■ WHAT THE EXERCISE ASKS ■
Locate the line bearing "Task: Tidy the" in the material below, then reproduce it and each following line up to and including the line bearing "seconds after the".
:: TASK DATA
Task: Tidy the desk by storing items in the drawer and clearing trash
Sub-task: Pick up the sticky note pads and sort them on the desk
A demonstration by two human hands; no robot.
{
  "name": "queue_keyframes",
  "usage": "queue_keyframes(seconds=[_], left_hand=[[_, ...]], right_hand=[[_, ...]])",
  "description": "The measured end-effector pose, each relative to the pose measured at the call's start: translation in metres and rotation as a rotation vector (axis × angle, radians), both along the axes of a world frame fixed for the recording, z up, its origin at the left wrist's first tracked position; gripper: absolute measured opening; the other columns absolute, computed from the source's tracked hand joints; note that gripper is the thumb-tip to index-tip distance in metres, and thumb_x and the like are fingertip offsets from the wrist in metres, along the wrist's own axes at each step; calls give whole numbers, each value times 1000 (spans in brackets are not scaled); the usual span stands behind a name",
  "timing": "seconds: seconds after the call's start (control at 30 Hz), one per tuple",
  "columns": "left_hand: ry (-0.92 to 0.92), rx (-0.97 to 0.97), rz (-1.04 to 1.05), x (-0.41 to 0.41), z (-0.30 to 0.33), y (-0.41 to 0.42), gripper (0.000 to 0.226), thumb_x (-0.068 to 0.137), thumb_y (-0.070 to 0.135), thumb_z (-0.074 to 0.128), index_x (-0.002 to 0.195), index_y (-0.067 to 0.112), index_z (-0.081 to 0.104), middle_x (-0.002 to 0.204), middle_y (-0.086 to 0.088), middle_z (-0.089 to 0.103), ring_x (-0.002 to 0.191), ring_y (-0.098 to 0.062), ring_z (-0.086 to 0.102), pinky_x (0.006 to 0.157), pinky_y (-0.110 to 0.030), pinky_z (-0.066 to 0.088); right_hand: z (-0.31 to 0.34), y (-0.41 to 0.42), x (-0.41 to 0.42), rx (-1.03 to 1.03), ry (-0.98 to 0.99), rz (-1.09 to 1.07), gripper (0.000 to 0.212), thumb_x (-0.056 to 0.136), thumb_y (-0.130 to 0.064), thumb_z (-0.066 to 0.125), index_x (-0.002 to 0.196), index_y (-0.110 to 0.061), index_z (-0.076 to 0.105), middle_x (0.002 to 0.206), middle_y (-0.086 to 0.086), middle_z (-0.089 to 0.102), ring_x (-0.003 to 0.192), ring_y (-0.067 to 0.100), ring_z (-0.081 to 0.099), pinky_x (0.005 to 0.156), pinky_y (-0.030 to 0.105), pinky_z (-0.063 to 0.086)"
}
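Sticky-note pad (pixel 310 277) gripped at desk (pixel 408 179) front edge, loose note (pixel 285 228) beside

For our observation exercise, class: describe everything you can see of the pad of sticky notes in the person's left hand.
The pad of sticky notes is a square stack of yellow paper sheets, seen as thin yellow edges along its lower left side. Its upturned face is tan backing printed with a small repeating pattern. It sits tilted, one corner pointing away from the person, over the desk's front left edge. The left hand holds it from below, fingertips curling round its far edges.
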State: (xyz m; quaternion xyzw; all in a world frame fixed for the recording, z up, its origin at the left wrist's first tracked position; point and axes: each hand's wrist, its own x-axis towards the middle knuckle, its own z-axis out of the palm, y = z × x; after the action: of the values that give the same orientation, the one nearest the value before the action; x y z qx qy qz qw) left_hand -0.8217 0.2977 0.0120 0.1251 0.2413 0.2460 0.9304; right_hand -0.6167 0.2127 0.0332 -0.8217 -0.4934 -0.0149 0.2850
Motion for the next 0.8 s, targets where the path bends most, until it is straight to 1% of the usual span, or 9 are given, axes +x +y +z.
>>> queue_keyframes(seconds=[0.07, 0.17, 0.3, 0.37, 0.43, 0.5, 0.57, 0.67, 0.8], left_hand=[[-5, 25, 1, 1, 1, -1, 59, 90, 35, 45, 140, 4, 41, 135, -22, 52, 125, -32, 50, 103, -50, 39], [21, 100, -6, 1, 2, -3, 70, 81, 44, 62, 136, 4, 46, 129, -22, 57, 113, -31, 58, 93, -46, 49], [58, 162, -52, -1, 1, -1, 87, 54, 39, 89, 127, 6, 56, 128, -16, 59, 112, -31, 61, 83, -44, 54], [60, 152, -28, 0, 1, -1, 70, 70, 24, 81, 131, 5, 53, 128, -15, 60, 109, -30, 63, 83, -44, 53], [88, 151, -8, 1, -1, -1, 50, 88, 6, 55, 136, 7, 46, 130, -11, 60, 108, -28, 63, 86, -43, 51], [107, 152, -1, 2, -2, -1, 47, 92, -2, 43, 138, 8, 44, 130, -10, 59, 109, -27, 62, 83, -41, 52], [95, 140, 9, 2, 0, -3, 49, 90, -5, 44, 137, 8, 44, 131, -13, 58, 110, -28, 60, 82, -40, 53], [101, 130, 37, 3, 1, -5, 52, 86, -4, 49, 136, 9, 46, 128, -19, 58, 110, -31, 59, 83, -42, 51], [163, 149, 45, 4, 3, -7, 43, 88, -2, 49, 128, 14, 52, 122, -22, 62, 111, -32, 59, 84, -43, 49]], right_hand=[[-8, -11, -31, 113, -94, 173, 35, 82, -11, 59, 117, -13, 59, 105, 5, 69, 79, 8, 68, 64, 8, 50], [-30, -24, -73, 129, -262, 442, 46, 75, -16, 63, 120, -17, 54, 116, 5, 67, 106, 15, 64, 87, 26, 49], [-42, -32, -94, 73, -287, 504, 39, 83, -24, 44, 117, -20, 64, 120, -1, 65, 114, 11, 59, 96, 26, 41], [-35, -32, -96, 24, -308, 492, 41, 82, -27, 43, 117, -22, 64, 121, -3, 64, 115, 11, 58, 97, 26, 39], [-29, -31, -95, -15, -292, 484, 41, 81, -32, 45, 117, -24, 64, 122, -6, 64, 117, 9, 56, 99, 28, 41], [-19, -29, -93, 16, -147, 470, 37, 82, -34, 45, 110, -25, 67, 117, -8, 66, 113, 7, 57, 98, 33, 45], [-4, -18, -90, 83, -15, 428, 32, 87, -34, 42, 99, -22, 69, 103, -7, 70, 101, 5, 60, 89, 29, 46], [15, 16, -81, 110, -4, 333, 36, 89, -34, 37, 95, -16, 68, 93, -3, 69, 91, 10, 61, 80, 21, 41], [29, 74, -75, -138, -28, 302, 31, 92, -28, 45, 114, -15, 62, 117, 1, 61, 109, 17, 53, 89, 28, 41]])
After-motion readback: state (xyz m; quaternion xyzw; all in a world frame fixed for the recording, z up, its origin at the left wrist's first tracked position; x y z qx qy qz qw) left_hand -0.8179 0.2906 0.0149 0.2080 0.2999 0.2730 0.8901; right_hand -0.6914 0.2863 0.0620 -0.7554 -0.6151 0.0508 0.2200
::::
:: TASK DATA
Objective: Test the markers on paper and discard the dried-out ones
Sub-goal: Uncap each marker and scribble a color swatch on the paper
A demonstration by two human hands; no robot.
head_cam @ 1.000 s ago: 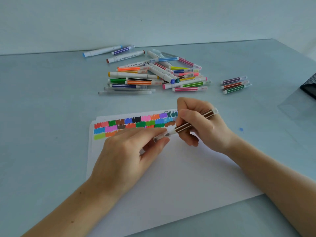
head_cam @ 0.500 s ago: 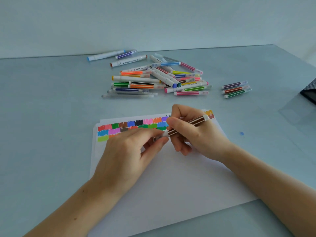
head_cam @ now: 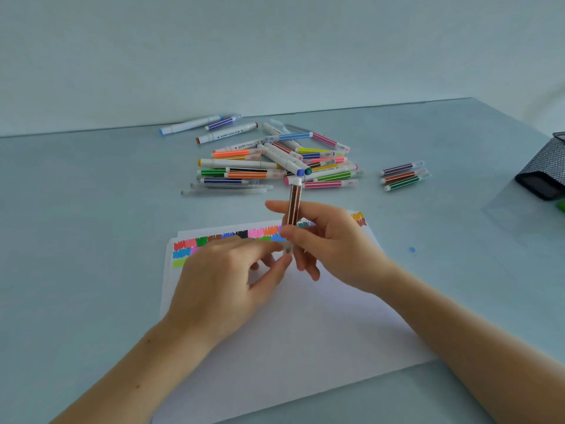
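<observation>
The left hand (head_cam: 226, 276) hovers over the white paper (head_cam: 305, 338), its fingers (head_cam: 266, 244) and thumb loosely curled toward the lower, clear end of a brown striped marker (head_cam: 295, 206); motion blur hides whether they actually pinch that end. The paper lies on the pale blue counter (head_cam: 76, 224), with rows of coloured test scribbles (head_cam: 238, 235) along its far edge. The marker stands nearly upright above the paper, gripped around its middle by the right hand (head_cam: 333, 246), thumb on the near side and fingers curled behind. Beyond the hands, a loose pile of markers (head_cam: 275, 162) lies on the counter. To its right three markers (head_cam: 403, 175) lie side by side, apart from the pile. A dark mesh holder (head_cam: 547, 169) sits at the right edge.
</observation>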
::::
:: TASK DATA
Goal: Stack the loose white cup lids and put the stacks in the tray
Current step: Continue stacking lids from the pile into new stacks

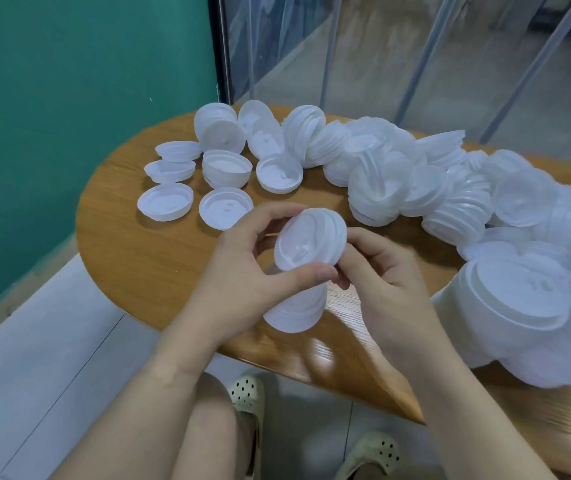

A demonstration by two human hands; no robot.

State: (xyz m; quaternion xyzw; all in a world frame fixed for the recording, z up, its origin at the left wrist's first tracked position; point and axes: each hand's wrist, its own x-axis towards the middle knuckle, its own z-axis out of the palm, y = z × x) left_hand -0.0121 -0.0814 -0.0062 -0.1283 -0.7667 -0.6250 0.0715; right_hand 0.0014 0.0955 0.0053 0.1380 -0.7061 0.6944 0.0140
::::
■ THE ANSWER ■
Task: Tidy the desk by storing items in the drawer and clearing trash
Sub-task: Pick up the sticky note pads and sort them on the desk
A demonstration by two human hands; no robot.
{
  "name": "queue_keyframes",
  "usage": "queue_keyframes(seconds=[_], left_hand=[[_, ...]], right_hand=[[_, ...]])",
  "description": "The measured end-effector pose, each relative to the pose measured at the call's start: translation in metres and rotation as a rotation vector (axis × angle, radians), both along the axes of a world frame fixed for the recording, z up, its origin at the left wrist's first tracked position; gripper: absolute measured opening; the other columns absolute, computed from the source's tracked hand joints; note that gripper is the thumb-tip to index-tip distance in metres, and thumb_x and the like are fingertip offsets from the wrist in metres, along the wrist's own axes at each step; calls give whole numbers, each value times 1000 (spans in brackets are not scaled); the usual span stands behind a name",
  "timing": "seconds: seconds after the call's start (control at 30 Hz), one per tuple",

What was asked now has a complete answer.